Pull every line with "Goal" from the entries below.
= Beginning of Section =
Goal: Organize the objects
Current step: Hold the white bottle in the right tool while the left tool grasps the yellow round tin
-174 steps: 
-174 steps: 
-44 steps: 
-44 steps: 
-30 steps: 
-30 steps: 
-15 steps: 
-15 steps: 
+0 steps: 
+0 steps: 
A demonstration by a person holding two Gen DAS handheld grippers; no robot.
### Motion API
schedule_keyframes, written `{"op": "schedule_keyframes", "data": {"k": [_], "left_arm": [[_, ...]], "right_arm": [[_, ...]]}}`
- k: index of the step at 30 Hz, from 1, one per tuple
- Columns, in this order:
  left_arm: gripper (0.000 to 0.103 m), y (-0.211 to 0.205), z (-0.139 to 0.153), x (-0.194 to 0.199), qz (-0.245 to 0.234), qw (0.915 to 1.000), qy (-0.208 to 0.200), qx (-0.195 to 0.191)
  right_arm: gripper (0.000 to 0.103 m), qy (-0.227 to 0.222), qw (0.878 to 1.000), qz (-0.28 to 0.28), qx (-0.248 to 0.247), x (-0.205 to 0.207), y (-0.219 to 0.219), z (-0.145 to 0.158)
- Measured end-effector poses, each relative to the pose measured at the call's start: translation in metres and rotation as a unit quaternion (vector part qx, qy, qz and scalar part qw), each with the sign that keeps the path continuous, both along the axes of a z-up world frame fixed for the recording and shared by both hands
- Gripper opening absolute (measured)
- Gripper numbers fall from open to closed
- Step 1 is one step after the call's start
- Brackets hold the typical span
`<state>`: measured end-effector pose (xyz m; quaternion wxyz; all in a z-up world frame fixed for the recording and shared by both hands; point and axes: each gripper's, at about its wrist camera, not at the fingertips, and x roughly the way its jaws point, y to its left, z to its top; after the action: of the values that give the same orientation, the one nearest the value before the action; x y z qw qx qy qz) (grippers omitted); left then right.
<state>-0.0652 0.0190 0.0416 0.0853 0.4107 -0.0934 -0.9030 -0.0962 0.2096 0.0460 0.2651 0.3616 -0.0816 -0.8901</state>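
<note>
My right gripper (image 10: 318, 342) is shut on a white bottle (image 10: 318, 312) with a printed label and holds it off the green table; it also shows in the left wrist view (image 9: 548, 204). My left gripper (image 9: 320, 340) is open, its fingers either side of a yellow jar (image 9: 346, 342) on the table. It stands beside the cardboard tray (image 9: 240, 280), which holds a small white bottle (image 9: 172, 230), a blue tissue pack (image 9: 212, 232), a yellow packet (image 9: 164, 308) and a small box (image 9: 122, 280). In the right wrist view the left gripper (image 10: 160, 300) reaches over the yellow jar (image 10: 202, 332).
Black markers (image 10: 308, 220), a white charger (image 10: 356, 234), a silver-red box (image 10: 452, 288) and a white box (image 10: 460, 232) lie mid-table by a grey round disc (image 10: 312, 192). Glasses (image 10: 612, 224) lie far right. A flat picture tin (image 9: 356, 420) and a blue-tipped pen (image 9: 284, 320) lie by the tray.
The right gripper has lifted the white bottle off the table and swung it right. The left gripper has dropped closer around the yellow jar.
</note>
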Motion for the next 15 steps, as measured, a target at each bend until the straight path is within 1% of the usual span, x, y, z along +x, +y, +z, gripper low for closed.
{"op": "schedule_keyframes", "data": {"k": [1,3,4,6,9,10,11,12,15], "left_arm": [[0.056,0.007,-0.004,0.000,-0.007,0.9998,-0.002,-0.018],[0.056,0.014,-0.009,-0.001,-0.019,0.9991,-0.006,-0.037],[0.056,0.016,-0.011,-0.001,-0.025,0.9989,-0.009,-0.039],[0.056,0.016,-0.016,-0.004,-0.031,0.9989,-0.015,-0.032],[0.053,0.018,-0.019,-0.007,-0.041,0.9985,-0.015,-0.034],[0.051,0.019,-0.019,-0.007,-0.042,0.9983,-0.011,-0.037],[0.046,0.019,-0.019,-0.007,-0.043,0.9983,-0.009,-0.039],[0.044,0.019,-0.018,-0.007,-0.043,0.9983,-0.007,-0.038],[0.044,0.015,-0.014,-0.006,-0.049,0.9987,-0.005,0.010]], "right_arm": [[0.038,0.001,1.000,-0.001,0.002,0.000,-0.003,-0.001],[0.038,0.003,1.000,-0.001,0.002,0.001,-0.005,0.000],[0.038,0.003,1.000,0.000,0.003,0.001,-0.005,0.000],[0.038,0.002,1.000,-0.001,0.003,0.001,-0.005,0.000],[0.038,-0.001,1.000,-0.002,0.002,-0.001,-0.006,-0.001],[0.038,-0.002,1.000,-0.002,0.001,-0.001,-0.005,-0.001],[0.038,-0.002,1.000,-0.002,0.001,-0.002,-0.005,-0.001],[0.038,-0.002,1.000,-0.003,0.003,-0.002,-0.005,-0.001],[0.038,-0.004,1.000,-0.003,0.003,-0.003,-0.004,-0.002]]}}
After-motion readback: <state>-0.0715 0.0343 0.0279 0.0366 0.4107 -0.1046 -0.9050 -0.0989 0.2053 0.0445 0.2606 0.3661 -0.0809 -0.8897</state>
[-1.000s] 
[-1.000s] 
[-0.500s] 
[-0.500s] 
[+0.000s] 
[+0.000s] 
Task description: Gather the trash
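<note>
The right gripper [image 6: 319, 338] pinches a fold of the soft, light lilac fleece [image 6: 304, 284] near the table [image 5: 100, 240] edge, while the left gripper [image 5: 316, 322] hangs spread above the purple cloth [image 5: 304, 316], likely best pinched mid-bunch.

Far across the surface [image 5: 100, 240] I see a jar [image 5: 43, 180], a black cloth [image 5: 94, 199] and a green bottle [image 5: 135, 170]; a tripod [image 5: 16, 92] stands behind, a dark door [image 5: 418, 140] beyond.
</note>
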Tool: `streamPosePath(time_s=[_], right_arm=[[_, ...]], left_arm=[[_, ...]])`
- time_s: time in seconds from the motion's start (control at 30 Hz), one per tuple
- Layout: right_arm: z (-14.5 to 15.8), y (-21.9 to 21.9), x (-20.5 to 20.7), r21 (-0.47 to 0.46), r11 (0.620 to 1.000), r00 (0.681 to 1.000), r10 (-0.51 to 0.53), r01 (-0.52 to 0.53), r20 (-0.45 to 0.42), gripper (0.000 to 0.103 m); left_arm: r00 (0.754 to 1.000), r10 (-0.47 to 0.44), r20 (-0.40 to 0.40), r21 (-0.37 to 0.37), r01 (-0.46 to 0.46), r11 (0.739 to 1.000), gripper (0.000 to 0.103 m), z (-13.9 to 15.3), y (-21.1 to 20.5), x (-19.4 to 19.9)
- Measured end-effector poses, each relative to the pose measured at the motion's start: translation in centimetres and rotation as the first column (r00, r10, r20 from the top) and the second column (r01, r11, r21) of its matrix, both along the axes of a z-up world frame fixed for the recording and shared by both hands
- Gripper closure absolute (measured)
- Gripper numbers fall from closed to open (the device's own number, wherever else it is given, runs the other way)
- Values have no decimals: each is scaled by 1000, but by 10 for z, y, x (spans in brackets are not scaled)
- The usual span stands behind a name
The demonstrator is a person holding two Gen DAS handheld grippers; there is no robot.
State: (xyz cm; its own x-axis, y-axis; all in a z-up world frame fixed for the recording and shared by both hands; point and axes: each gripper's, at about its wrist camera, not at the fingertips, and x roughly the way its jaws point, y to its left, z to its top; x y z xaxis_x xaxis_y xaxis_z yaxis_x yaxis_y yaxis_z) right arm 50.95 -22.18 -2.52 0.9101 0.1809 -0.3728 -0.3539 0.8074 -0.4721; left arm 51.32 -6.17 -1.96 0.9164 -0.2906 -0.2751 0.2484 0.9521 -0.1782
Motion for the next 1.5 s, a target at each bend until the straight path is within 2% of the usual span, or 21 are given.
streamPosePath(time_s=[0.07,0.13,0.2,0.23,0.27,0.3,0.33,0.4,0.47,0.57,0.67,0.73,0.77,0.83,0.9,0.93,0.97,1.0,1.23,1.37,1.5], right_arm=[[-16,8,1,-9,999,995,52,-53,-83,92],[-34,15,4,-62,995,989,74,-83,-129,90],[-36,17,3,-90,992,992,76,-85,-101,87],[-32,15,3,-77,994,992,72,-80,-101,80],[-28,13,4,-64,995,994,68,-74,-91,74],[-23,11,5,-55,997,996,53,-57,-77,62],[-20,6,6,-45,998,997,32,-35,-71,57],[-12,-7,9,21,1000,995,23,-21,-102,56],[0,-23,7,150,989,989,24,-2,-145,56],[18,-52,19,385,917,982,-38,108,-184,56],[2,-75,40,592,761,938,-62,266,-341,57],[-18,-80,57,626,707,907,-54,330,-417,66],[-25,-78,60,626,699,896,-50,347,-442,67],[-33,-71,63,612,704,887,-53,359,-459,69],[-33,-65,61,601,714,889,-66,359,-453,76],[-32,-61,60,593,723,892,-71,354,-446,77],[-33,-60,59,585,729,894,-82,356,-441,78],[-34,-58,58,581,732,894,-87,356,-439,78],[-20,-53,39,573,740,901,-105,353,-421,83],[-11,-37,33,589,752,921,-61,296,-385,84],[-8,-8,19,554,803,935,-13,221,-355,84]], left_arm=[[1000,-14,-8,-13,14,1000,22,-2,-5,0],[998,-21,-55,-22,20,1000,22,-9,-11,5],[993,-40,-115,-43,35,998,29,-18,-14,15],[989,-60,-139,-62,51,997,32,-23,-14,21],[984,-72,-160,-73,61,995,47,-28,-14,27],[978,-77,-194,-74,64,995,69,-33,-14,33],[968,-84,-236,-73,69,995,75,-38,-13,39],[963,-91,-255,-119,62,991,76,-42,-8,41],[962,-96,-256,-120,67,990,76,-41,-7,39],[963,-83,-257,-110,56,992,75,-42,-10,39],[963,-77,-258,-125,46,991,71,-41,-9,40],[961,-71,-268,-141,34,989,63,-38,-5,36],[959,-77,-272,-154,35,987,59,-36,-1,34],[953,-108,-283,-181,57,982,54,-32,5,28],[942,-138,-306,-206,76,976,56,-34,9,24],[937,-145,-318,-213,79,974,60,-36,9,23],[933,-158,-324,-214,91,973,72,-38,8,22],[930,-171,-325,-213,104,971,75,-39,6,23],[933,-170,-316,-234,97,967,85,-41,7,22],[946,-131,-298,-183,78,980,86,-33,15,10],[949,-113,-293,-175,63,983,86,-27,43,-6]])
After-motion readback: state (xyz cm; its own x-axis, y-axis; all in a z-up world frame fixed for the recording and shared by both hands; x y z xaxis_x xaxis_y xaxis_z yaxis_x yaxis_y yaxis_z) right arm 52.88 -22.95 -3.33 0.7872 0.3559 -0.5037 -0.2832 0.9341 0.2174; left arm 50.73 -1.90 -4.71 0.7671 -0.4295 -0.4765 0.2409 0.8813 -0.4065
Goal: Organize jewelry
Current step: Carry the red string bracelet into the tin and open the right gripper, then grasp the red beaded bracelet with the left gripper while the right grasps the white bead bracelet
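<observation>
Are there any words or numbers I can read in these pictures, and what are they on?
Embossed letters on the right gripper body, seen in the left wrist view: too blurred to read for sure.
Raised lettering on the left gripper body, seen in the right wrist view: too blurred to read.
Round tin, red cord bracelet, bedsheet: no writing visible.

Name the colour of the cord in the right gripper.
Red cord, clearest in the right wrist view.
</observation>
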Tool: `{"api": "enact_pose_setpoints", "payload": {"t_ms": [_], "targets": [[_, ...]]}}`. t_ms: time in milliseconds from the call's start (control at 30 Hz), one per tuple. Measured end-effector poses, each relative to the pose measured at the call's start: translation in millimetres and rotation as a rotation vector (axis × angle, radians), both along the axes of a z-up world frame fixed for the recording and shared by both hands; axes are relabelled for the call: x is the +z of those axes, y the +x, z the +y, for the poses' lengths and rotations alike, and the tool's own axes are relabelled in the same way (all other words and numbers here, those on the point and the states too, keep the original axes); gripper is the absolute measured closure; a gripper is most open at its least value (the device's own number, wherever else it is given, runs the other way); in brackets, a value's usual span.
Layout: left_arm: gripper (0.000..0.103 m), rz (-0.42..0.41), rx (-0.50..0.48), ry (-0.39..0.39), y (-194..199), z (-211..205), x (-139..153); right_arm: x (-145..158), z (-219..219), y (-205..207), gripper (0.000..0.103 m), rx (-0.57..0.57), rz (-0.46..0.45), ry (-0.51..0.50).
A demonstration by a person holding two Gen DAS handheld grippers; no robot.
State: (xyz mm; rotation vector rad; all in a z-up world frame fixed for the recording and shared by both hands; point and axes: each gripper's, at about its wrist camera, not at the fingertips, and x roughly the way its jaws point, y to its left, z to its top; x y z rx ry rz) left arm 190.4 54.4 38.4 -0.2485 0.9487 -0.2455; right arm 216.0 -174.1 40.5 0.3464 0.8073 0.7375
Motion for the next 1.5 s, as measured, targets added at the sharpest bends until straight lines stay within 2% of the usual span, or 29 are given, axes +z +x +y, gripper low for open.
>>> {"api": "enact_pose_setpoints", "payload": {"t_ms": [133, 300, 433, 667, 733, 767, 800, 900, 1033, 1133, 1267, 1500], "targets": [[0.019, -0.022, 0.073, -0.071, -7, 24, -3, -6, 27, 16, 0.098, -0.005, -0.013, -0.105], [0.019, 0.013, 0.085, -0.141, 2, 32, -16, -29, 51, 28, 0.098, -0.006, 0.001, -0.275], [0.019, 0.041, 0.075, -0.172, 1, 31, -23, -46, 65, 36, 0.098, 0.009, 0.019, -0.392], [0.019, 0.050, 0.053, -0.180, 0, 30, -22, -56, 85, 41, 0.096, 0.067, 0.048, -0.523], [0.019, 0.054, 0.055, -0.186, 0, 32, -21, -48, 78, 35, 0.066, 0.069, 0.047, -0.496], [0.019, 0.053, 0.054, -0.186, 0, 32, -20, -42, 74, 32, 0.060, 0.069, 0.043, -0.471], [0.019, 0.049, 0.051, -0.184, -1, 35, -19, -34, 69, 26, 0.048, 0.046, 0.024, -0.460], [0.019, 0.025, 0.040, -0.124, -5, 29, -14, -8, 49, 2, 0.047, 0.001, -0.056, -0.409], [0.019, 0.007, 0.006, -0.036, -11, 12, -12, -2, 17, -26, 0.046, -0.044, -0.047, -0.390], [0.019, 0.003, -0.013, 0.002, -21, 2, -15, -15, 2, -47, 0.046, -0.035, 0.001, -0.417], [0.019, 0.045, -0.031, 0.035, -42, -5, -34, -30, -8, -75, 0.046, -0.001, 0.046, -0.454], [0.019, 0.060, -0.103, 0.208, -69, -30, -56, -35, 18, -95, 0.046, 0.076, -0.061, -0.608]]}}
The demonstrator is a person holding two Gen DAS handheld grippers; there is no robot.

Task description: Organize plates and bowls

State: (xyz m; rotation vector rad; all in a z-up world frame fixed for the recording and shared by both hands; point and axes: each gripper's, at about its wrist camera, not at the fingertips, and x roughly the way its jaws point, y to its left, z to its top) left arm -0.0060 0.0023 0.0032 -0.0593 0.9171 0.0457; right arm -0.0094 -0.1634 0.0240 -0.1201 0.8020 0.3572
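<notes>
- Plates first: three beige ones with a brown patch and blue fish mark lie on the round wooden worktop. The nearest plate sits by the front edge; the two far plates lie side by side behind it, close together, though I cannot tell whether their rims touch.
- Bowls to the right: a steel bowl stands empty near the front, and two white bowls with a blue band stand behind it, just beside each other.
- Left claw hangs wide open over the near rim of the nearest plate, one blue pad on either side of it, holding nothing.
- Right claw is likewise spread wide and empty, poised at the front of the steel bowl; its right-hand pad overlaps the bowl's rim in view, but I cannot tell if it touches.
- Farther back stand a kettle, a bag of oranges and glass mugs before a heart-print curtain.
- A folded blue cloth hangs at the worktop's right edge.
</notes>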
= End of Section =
ANSWER TO THIS TASK →
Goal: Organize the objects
Goal: Organize jewelry

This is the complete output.